Alex Tabarrok February 7, 2008 at 12:08 pm

Many people are making the mistake of thinking that demand and supply side factors are completely distinct. A supply side incentive plan that encourages work also encourages more spending.

Also an incentive plan such as this must be compared with some alternative plan such as a fiscal stimulus.

John H. February 7, 2008 at 12:11 pm

I still don’t get it. How does it “increase tax revenues” with an exclamation point? Are you invoking the Laffer curve effect or some other reasoning?

Bandwagon Smasher February 7, 2008 at 12:16 pm

The professionals that would benefit the most from this tax plan would not be affected by the incentive here. For example, associates at corporate law firms receive a lockstep advance in salary of around 10-15% of their salary every year, in addition to any bonuses, regardless of how much more they work (than is already expected). Other professionals working on a partnership basis (lawyers, doctors) could increase the price of their services to take advantage of the tax plan. The end result would be tax “gifts” without any behavioral change and higher prices for consumers of some services.

Scot February 7, 2008 at 12:25 pm

If I understand correctly I thought that income effect and substitution effect roughly balanced, so that a cut in marginal rates might not incentivize more output accross the board.

So, I don’t see how this provides a stimulus nor additional revenue but I’m just some guy in pajamas and could easily be mistaken.

save_the_rustbelt February 7, 2008 at 12:27 pm

Many supply side advocates forget that when Reagan took office marginal rates were, if memory serves me correctly, 70%.

They assume the Laffer Curve or whatever supplu side theory is going to work the same with today’s marginal rates. No chance.

(I’ve worked with a lot of high end individuals, and none of them ever worked harder due to tax cuts. They did rethink avoidance and deferral strategies however.)

Also, rate discussions are misleading unless one understands the maze of deductions, exemptions and credits that change effective tax rates.

And the IRS still can’t get its’ computers up to date.

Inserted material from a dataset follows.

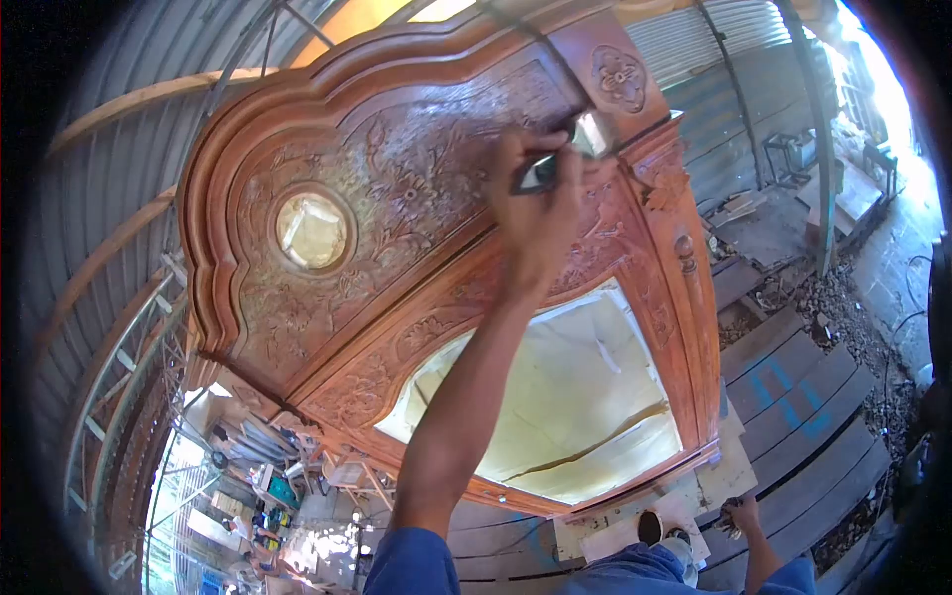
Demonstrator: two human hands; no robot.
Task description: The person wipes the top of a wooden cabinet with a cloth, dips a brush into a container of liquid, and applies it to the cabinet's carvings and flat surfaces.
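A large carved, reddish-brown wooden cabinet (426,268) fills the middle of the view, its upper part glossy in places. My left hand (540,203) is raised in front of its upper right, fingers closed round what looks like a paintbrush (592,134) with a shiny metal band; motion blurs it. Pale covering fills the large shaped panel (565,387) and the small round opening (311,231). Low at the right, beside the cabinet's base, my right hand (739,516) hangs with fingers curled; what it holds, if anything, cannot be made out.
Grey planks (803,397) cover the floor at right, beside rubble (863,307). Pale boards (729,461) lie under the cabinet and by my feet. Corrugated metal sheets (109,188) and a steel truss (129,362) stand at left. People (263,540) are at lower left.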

Ironman February 7, 2008 at 12:46 pm

Alex, you’ve stumbled onto a project we’ve been developing for this April over at Political Calculations: a tool that you can use to design your own simpler tax code. One of the key features available to prospective tax code designers would be an income cap – a threshold above which additional income would either not be taxed or that would be taxed at a lower marginal rate.

As you’ve noted, if the government really wanted to encourage taxpayers to generate more income (and in doing so, seriously generate economic activity), while at the same time guaranteeing a rock-solid flow of tax revenue for the government to support vital programs, this is the way to go. It solves the incentive problem of high tax rates discouraging additional income-generating activity and the associated tax-avoidance strategies used by those who are able to control how and when they realize the money they make.

You’ll recognize that this isn’t a new idea. There’s a reason why Social Security taxes were designed to function in a similar fashion (mainly to provide rock-solid and predictable levels of funding for the program), but the economic growth generating aspect has never been been able to be realized as extremely high progressive income tax rates have constrained the growth potential.

There’s more features that our tool will explore, including negative rates of income taxes for low-income earners (someone’s got to keep Milton Friedman’s ideas alive!), but we’re certainly open to other simple, yet powerful ideas….

Anonymous February 7, 2008 at 4:50 pm

How does this not increase the deficit, are you saying that because it’s for one year only it won’t increase the structural deficit?

odograph February 7, 2008 at 5:24 pm

“doesn’t cut taxes on existing economic activity”

that is only true if you have a way of excluding normal variations in economic activity, and separating them from new incentivized activities.